__Task item__
Set down the data below from its first line to the line holding "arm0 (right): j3", inclusive; omit all pictures.

═══ Collected data ═══

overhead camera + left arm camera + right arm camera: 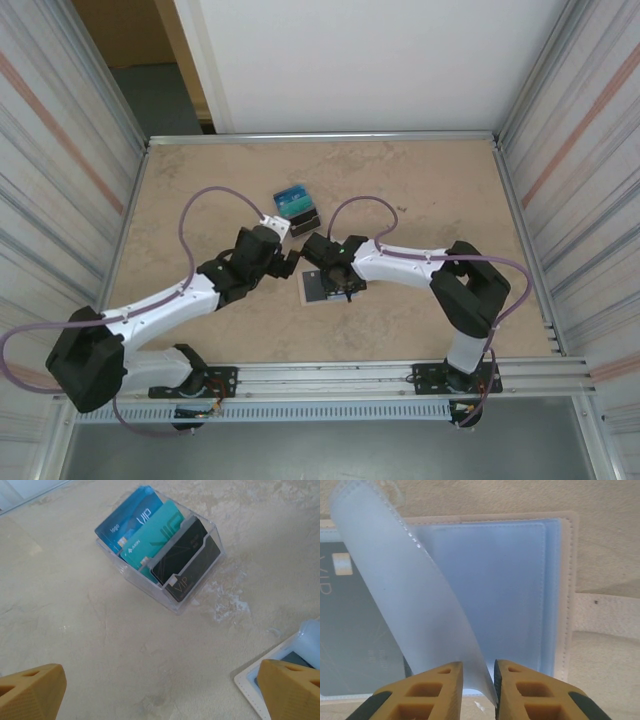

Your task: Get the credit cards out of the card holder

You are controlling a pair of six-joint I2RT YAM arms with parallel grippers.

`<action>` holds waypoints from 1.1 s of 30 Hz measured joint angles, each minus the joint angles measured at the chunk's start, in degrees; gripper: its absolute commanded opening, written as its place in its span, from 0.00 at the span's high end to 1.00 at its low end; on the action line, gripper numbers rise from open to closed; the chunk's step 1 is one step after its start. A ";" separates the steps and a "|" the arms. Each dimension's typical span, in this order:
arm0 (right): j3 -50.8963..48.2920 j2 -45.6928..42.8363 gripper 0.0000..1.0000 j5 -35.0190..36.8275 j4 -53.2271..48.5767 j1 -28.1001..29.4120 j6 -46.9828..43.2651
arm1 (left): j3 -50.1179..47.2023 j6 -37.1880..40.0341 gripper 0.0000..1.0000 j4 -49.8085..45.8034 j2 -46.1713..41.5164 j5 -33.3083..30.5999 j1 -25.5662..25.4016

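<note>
Starting at the near edge, both arms reach in over the beige stone-look table [200, 180] and meet mid-table. The right gripper [478, 674] hangs directly over the card holder [492, 575]. From above it blocks most of the holder, leaving a pale corner showing on the gripper's left.

The right gripper's fingers are drawn close together, pinching the holder's pale blue translucent flap [410, 595]. The flap curls up and away, and it stands in front of a grey card [355, 640] marked "VIP" that lies in the holder's left half.

The card holder lies open and flat on the table. It has a beige stitched border and a glossy pale blue inside, and its right-hand pocket shows plain blue.

The left gripper [160, 692] is just beside it, with its fingers spread wide over bare table. Its right finger [292, 687] overlaps the holder's stitched corner in the wrist view.

Farther out, near the holder but apart from it, sits a clear plastic tray [130, 575]. The credit cards lean in its slots: a blue card [127, 517] at the back, a teal card [152, 537] in the middle and a black card [185, 555] in front.

Beyond that, corrugated walls [60, 130] flank the table and a white panel [380, 60] closes the far end.

The count is one card holder, one card seen in it, three cards in the tray and two grippers.
</note>
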 measured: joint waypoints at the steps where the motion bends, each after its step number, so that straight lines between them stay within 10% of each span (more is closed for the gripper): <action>1: -0.42 -0.42 0.75 0.17 -0.09 -0.20 0.28 | 0.00 -0.02 0.01 0.02 0.61 0.00 -0.11; 19: -6.47 -8.11 0.67 0.42 1.22 -4.96 2.36 | 0.00 -2.27 0.01 1.55 8.33 3.04 -1.33; 33: -8.57 -10.97 0.80 -19.12 16.96 -7.85 -2.54 | -0.02 -3.80 0.01 1.53 14.47 3.06 -3.30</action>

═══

__Finished exercise__
overhead camera + left arm camera + right arm camera: 

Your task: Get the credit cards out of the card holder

You are controlling a pair of six-joint I2RT YAM arms with parallel grippers.

`<action>` holds waypoints from 1.1 s of 30 Hz measured joint angles, each minus the joint angles measured at the chunk's start, in degrees; gripper: its absolute commanded opening, written as its place in its span, from 0.00 at the span's high end to 1.00 at its low end; on the action line, gripper numbers rise from open to closed; the chunk's step 1 is one step after its start. A ";" separates the steps and a "|" the arms. Each dimension's typical span, in this order:
arm0 (right): j3 -50.8963..48.2920 j2 -45.6928..42.8363 gripper 0.0000..1.0000 j5 -35.0190..36.8275 j4 -53.2271..48.5767 j1 -28.1001..29.4120 j6 -46.9828..43.2651

Nothing else belongs in the answer.